We studied the mechanistic pathways underlying predation rates and patterns experienced by a population of Yellow Warblers (Setophaga petechia; Fig. 2) over an 8-year period (2001–2008). Previous work in this study system documented the adaptive significance of nest microhabitat selection for avoiding predation, the principal cause of nest failure. Parents adaptively favored nest-site concealment levels associated with reduced predation risk (Latif et al. 2012), but maladaptively favored microhabitat patch compositions associated with elevated predation risk (Latif et al. 2011). Experimental nests placed in microhabitats also occupied by natural nests recorded similar microhabitat-predation patterns, suggesting predator ecology as the main driver of microhabitat-related predation patterns (pathway 1, Fig. 1). Nest-survival rates were highly variable, suggesting a possible factor contributing to the persistence of maladaptive nest microhabitat preferences; non-microhabitat sources of variability might reduce the contribution of microhabitat-predation patterns (i.e., % variance explained) to overall fecundity and thus reduce the cost of maladaptive nest-site preferences. We therefore expected a closer examination of non-microhabitat correlates of predation rates to provide some context for understanding previous work by further illuminating additional factors contributing to predation risk. Studies elsewhere have identified breeding densities (Schmidt and Whelan 1999b; Hogstad 1995; Perry et al. 2008), seasonal timing, and nest age (Nur et al. 2004, Grant et al. 2005) as potentially important correlates of predation rates, so we were interested in their importance here. Additionally, Yellow Warblers in this system were heavily parasitized by the Brown-headed Cowbird (Molothrus ater; hereafter cowbird), which can affect nest predation in various ways (Arcese et al. 1996; Peer and Bollinger 2000; Tewksbury et al. 2002; Hoover and Robinson 2007), so we were also interested in parasitism relationships with predation risk.
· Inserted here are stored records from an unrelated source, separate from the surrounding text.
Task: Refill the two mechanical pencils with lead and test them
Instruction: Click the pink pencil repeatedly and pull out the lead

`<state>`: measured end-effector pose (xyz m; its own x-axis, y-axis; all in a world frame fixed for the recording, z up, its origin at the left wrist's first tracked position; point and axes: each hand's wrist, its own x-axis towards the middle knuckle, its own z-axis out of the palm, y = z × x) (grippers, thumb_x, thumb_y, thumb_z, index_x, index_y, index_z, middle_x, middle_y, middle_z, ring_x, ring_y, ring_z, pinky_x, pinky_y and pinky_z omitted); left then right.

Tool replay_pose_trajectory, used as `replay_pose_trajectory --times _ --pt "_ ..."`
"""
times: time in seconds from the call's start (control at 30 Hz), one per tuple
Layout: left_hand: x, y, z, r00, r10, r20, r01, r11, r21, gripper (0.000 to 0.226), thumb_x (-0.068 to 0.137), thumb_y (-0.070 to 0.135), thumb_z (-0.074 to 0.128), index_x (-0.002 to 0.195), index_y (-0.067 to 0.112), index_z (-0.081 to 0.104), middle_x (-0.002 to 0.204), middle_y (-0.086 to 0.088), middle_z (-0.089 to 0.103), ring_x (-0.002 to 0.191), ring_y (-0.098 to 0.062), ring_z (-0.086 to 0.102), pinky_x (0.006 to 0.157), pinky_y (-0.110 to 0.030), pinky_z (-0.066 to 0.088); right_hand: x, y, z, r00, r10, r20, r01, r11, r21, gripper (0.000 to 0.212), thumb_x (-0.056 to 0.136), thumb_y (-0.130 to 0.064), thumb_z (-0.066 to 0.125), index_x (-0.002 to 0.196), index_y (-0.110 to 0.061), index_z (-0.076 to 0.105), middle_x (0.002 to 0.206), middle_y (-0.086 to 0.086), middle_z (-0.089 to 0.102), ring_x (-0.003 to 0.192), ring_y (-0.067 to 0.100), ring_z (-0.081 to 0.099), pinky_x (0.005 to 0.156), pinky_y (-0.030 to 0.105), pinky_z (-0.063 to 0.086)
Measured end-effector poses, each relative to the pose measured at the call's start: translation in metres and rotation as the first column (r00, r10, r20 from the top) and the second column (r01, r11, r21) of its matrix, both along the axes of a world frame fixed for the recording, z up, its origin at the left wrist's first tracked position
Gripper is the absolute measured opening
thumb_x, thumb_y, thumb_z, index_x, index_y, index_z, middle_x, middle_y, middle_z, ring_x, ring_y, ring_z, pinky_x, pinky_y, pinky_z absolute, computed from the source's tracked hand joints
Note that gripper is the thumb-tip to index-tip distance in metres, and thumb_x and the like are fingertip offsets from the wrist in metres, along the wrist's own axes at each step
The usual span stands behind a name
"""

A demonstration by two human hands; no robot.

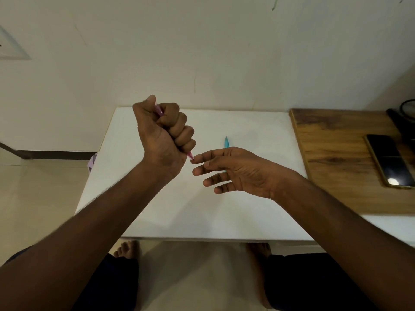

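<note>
My left hand [162,134] is raised above the white table [157,209] and grips a pink mechanical pencil [160,109] in a fist, thumb on its upper end. The pencil's tip sticks out below the fist at the lower right. My right hand [233,170] is spread with relaxed fingers, and its index fingertip touches that tip. A blue mechanical pencil [226,142] lies on the table behind my right hand, which partly hides it. I see no lead container.
A wooden surface [336,153] adjoins the table on the right, with a dark phone [389,160] on it and black items at the far right edge. A wall stands behind the table. My knees and bare feet show below the front edge.
</note>
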<state>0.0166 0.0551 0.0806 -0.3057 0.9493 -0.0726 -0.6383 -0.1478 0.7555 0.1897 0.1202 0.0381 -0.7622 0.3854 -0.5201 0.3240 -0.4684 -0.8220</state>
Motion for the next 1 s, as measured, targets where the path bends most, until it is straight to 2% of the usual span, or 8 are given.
replay_pose_trajectory --times 0.2,0.37,0.57,0.67,0.8,1.0 --pt "-0.006 0.001 -0.004 0.991 0.019 0.133 -0.017 1.0 -0.014 0.051 0.102 0.051 0.024 0.06 0.024 0.015 0.055 0.006 0.005 0.05 -0.015 0.0 0.05 -0.022 0.006 0.0 0.0 -0.001 1.0 0.006 -0.001 -0.006 1.0 0.009 0.022 0.098 -0.03 0.072 0.119 -0.031 0.079 0.121 0.001 0.078 0.097 0.019 0.078 0.084 0.035 0.062" --pt "-0.011 0.004 -0.007 0.983 0.042 0.177 -0.036 0.999 -0.038 0.049 0.101 0.049 0.026 0.061 0.025 0.014 0.056 0.007 0.005 0.049 -0.015 0.001 0.049 -0.021 0.008 -0.001 -0.002 0.0 1.0 0.01 -0.011 -0.01 1.0 0.03 0.025 0.093 -0.038 0.077 0.117 -0.032 0.08 0.121 -0.001 0.079 0.098 0.017 0.078 0.084 0.035 0.062" --pt "-0.012 0.005 -0.014 0.938 0.009 0.348 0.008 0.999 -0.048 0.055 0.103 0.059 0.025 0.061 0.025 0.015 0.057 0.007 0.005 0.049 -0.013 0.002 0.047 -0.022 0.005 -0.002 -0.003 0.003 1.0 -0.023 -0.01 0.024 0.998 0.061 0.021 0.091 -0.036 0.079 0.112 -0.032 0.082 0.118 -0.002 0.079 0.095 0.015 0.078 0.083 0.033 0.061" --pt "-0.012 0.006 -0.014 0.937 0.005 0.35 0.013 0.999 -0.051 0.056 0.104 0.057 0.026 0.06 0.025 0.014 0.057 0.007 0.005 0.049 -0.013 0.002 0.046 -0.023 0.005 -0.001 -0.003 0.003 0.999 -0.034 -0.004 0.034 0.998 0.061 0.019 0.094 -0.035 0.077 0.112 -0.032 0.082 0.118 -0.001 0.08 0.094 0.016 0.077 0.084 0.033 0.062" --pt "-0.015 0.007 -0.009 0.964 0.03 0.265 -0.02 0.999 -0.04 0.05 0.102 0.049 0.026 0.06 0.025 0.013 0.056 0.007 0.004 0.048 -0.014 0.001 0.048 -0.021 0.006 -0.001 -0.004 0.003 0.999 -0.049 0.011 0.048 0.997 0.063 0.017 0.097 -0.035 0.075 0.112 -0.031 0.082 0.117 0.0 0.08 0.092 0.016 0.077 0.083 0.033 0.062" --pt "-0.01 0.006 -0.014 0.95 -0.001 0.312 0.013 0.999 -0.037 0.055 0.104 0.057 0.026 0.06 0.025 0.013 0.056 0.007 0.004 0.048 -0.013 0.001 0.048 -0.021 0.004 -0.003 -0.006 0.005 0.998 -0.049 0.036 0.045 0.995 0.091 0.016 0.096 -0.038 0.075 0.108 -0.031 0.083 0.114 -0.001 0.08 0.091 0.015 0.077 0.082 0.031 0.062"
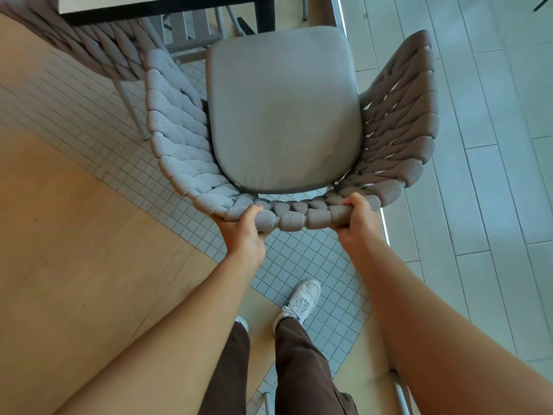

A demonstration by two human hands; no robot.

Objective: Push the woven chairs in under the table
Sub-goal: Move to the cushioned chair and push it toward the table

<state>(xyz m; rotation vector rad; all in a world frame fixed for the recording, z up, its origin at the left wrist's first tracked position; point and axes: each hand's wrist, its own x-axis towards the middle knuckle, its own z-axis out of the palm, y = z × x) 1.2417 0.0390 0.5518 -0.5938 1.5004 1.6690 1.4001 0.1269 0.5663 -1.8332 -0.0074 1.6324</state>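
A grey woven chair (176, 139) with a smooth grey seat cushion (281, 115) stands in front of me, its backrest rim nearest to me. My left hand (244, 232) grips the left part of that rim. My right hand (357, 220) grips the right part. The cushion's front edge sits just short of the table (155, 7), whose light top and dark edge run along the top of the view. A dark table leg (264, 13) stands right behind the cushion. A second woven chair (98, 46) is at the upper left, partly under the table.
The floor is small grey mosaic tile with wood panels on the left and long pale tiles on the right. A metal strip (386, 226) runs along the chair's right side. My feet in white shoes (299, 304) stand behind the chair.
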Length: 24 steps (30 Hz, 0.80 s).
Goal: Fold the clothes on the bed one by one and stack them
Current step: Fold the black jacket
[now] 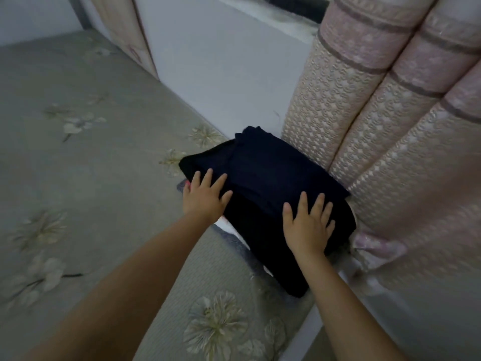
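A folded black garment [263, 178] lies on top of a stack at the right edge of the bed [86, 165], close to the curtain. Slivers of other clothes, red and grey [182, 184], peek out from under it on the left. My left hand [204, 196] rests flat on the garment's left side with fingers spread and straight. On its near right side lies my right hand [308, 225], also flat with fingers spread. Both palms press down on the black cloth.
The bed has a grey-green cover with pale flower prints. A thick pink patterned curtain [385, 131] hangs in folds right beside the stack. A pale wall [221, 74] runs along the bed's far side, with a window ledge above.
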Motion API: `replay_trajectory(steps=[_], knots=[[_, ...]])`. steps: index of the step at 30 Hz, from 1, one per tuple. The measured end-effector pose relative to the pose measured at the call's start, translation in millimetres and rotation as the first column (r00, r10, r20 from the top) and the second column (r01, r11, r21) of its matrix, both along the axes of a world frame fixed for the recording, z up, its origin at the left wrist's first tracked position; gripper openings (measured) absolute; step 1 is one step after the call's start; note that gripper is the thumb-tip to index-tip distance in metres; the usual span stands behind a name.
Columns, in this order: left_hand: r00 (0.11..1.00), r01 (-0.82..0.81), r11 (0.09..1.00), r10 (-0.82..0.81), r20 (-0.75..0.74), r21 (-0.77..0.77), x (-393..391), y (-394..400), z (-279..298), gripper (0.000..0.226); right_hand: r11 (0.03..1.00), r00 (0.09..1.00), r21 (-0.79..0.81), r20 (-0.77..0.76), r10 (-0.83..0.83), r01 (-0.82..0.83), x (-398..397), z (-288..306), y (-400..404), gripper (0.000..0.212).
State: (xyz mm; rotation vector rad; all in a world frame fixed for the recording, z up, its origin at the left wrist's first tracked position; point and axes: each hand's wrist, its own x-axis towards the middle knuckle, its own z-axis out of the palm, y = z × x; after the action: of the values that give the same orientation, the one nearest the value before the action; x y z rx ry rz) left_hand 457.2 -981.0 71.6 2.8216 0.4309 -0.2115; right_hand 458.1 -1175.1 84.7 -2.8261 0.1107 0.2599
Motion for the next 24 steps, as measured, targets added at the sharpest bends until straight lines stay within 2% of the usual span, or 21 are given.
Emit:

We examined whether parents modulated nest predation patterns related to breeding territory density, seasonal timing, and nest age by comparing patterns observed at natural nests to those observed at experimental nests without parents. We first analyzed patterns across the entire study period to identify those generally experienced by natural nests. We then compared natural patterns to those recorded at experimental nests during 2 years when both were monitored concurrently and across a similar spatial extent. Our analysis accounted for differences between natural and experimental nests other than the presence of parents, allowing us to tease apart potential mechanistic pathways underlying observed patterns (i.e., pathway 1 vs. pathways 2 or 3; Fig. 1). Additionally, we compared overall predation rates to examine the relative influence of parental defense (expected to reduce predation rates for natural nests) versus nest activity (expected to elevate predation rates) in determining natural predation rates. Finally, we analyzed predation relationships with brood parasitism allowing consideration of how cowbirds might affect nest predation risk and patterns.